[Try it]
Transcribe everything in the listing below exactly, except the pictures.

[Material provided]
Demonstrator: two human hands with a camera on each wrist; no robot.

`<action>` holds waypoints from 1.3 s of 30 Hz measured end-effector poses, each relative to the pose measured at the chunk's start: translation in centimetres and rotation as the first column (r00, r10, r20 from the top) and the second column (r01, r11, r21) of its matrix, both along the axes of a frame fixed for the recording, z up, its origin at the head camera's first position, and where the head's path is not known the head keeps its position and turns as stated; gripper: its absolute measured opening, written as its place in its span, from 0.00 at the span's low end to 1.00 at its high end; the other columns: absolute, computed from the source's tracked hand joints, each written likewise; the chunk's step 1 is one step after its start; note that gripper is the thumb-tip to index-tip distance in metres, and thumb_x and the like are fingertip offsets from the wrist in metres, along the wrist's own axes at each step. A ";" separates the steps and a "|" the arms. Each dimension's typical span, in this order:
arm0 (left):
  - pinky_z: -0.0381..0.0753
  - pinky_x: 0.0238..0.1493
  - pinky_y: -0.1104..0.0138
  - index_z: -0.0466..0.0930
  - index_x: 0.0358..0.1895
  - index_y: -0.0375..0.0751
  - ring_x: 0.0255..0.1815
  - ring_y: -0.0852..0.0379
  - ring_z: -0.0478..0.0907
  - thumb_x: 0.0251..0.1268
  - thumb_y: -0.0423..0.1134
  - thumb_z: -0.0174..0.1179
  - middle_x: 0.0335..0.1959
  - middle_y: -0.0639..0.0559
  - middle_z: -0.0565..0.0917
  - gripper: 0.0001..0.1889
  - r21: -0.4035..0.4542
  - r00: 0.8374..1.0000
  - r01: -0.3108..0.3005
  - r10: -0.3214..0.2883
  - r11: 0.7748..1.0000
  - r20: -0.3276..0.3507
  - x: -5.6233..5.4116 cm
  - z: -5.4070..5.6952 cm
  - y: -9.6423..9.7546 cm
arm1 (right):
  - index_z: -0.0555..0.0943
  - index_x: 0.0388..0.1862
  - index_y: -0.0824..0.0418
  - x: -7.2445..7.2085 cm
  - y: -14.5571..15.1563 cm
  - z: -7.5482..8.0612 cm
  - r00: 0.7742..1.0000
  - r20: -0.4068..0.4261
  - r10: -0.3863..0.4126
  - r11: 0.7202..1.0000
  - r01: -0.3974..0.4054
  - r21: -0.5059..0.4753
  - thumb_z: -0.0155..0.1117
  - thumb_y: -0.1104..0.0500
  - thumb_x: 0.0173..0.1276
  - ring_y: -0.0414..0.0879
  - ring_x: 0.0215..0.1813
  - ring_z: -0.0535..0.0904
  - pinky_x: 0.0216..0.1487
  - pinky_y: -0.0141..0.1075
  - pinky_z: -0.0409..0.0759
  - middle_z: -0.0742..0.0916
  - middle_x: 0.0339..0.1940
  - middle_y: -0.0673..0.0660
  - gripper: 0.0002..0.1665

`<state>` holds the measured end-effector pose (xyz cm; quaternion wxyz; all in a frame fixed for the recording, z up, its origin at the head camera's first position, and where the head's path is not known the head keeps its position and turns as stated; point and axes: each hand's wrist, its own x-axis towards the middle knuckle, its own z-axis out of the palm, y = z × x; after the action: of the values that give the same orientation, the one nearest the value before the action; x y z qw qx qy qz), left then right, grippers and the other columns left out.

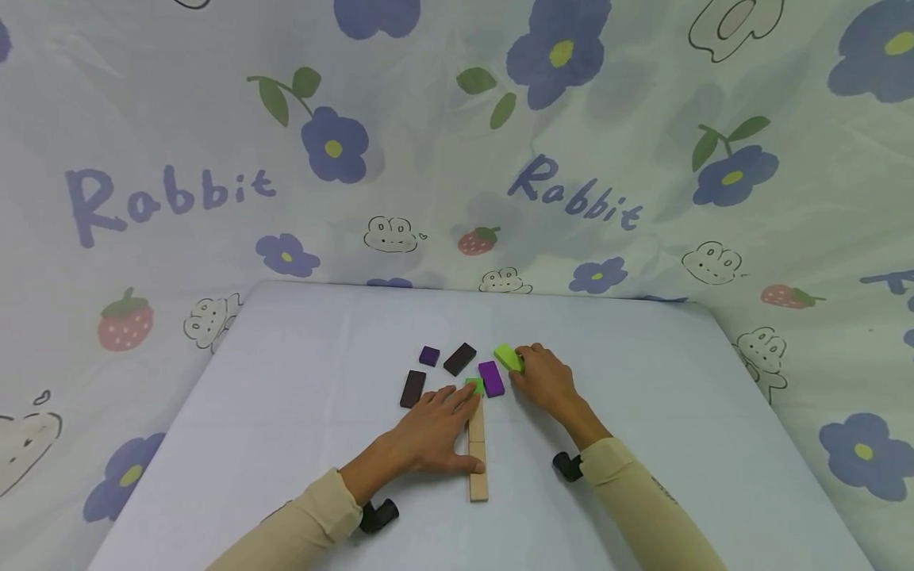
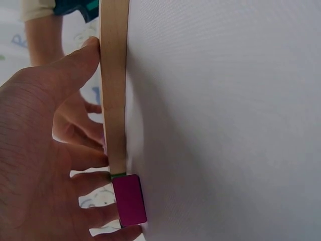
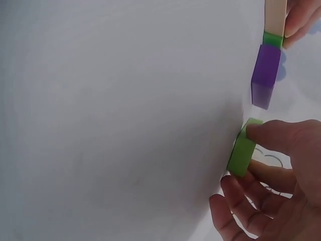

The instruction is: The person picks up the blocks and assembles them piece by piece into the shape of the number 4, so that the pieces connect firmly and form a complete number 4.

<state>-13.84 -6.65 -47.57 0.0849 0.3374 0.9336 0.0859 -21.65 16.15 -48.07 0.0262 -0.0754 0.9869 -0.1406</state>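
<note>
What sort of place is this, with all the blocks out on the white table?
Probably a curtained-off recording booth: rabbit-and-flower fabric hangs behind and beside the plain white table, and small black devices sit at both wrists.

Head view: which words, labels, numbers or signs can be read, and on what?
"Rabbit": left part of the backdrop cloth.
"Rabbit": right of centre, same cloth.
Unreadable: purple strokes on the cloth, cut off by the right edge.
Too small to read: dark marks on the right sleeve.
Blocks: none visible.
</note>
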 end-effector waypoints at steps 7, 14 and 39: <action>0.63 0.72 0.45 0.59 0.79 0.40 0.77 0.39 0.59 0.58 0.75 0.58 0.81 0.45 0.57 0.54 0.006 1.000 0.005 -0.005 1.000 -0.002 0.0 0.0 0.1 | 0.79 0.64 0.64 0.2 0.7 -0.2 1.000 -0.025 -0.006 0.999 0.005 -0.042 0.67 0.60 0.69 0.53 0.54 0.81 0.53 0.50 0.82 0.82 0.55 0.62 0.25; 0.63 0.71 0.44 0.59 0.79 0.40 0.77 0.39 0.59 0.58 0.75 0.58 0.81 0.45 0.57 0.54 0.011 1.000 0.003 -0.003 1.000 0.002 0.0 0.0 0.0 | 0.79 0.64 0.64 0.6 1.4 0.0 0.998 -0.055 0.016 0.998 -0.019 -0.053 0.66 0.62 0.68 0.55 0.56 0.80 0.54 0.51 0.81 0.82 0.56 0.62 0.25; 0.62 0.72 0.44 0.58 0.79 0.40 0.77 0.38 0.58 0.58 0.75 0.58 0.81 0.45 0.56 0.54 0.014 1.000 0.000 0.000 1.000 0.013 0.0 0.1 -0.1 | 0.82 0.61 0.62 2.9 3.4 1.5 0.959 0.038 0.281 0.947 -0.271 -0.174 0.71 0.66 0.66 0.49 0.56 0.80 0.61 0.46 0.78 0.84 0.52 0.54 0.24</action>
<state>-13.87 -6.75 -47.50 0.0886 0.3373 0.9325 0.0944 -18.73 19.50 -46.56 0.0698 -0.2103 0.9500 -0.2199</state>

[Exercise result]
Demonstrator: two human hands with a camera on each wrist; no robot.

`<action>` holds waypoints from 1.3 s of 30 Hz measured end-effector poses, each relative to the pose measured at the chunk's start: translation in centimetres and rotation as the first column (r00, r10, r20 from the top) and the second column (r01, r11, r21) of its matrix, both along the axes of a frame fixed for the recording, z up, its origin at the head camera's first position, and where the head's path is not known the head keeps its position and turns as stated; gripper: its absolute measured opening, written as its place in its span, from 0.00 at the span's low end to 1.00 at its high end; the other columns: absolute, computed from the source's tracked hand joints, each written likewise; the chunk's step 1 is one step after its start; note that gripper is the thumb-tip to index-tip distance in metres, and thumb_x and the like are fingertip offsets from the wrist in metres, along the wrist's own axes at each step. A ";" separates the steps and a "|" the arms. Each dimension's typical span, in this order:
arm0 (left):
  - pinky_z: -0.0381..0.0753
  - pinky_x: 0.0238..0.1493
  - pinky_y: -0.1104..0.0138
  - index_z: -0.0466..0.0930
  - index_x: 0.0358..0.1895
  - index_y: -0.0375..0.0751
  - ring_x: 0.0255..0.1815
  - ring_y: -0.0852..0.0379
  - ring_z: -0.0478..0.0907
  - thumb_x: 0.0251..0.1268
  - thumb_y: -0.0423..0.1134
  - thumb_z: -0.0174..0.1179
  - middle_x: 0.0335..0.1959
  - middle_y: -0.0639..0.0559
  - middle_z: -0.0565..0.0917
  - gripper: 0.0001..0.1889
  - r21: -0.4035..0.4542
  - r00: 0.8374..1.0000
  - r01: -0.3108..0.3005
  - r10: -0.3214..0.2883
  - r11: 0.7748..1.0000
  - r20: -0.3276..0.3507
  - x: -5.6233..5.4116 cm
  - z: -5.4070..5.6952 cm
  - y: -9.6423..9.7546 cm
arm1 (right):
  - index_z: -0.0555..0.0943
  - index_x: 0.0388..0.1862
  - index_y: -0.0824..0.0418
  - x: -7.2445..7.2085 cm
  - y: -14.5571..15.1563 cm
  - z: -7.5482..8.0612 cm
  - r00: 0.7742..1.0000
  - r20: -0.4068..0.4261
  - r10: -0.3863..0.4126
  - r11: 0.7202..1.0000
  - r01: -0.3974..0.4054
  - r21: -0.5059..0.4753
  - thumb_z: -0.0155..0.1117
  - thumb_y: -0.1104..0.0500
  - thumb_x: 0.0173..0.1276
  - ring_y: -0.0414..0.0879
  - ring_x: 0.0215..0.1813
  - ring_z: -0.0535..0.0904
  - pinky_x: 0.0216..0.1487
  - pinky_y: -0.0141..0.1075
  - pinky_z: -0.0409..0.0759
  - middle_z: -0.0742..0.0916
  - middle_x: 0.0339..0.1940
  - middle_y: -0.0673..0.0660
  - gripper: 0.0002..0.1665

`<state>` holds the measured end-effector pose (xyz cm; quaternion wxyz; all in a frame fixed for the recording, z up, its origin at the head camera's first position, and where the head's path is not known the head keeps its position and turns as stated; point and axes: each hand's wrist, its own x-axis towards the middle knuckle, its own z-axis out of the palm, y = z × x; after the action: of the values that give the same orientation, the one nearest the value before the action; x y z qw qx qy qz), left then right, grippers and the other columns left out.


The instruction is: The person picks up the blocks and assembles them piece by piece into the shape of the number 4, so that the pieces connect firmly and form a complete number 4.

<state>-13.84 -6.65 -47.57 0.0849 0.3374 0.9336 0.0859 -21.65 16.15 -48.07 0.0262 -0.0754 0.9869 -0.1406</state>
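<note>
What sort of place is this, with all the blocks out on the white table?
Probably a curtained-off recording booth: rabbit-and-flower fabric hangs behind and beside the plain white table, and small black devices sit at both wrists.

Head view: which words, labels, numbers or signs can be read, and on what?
"Rabbit": left part of the backdrop cloth.
"Rabbit": right of centre, same cloth.
Unreadable: purple strokes on the cloth, cut off by the right edge.
Too small to read: dark marks on the right sleeve.
Blocks: none visible.
</note>
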 end-effector waypoints at steps 7, 14 and 39: <action>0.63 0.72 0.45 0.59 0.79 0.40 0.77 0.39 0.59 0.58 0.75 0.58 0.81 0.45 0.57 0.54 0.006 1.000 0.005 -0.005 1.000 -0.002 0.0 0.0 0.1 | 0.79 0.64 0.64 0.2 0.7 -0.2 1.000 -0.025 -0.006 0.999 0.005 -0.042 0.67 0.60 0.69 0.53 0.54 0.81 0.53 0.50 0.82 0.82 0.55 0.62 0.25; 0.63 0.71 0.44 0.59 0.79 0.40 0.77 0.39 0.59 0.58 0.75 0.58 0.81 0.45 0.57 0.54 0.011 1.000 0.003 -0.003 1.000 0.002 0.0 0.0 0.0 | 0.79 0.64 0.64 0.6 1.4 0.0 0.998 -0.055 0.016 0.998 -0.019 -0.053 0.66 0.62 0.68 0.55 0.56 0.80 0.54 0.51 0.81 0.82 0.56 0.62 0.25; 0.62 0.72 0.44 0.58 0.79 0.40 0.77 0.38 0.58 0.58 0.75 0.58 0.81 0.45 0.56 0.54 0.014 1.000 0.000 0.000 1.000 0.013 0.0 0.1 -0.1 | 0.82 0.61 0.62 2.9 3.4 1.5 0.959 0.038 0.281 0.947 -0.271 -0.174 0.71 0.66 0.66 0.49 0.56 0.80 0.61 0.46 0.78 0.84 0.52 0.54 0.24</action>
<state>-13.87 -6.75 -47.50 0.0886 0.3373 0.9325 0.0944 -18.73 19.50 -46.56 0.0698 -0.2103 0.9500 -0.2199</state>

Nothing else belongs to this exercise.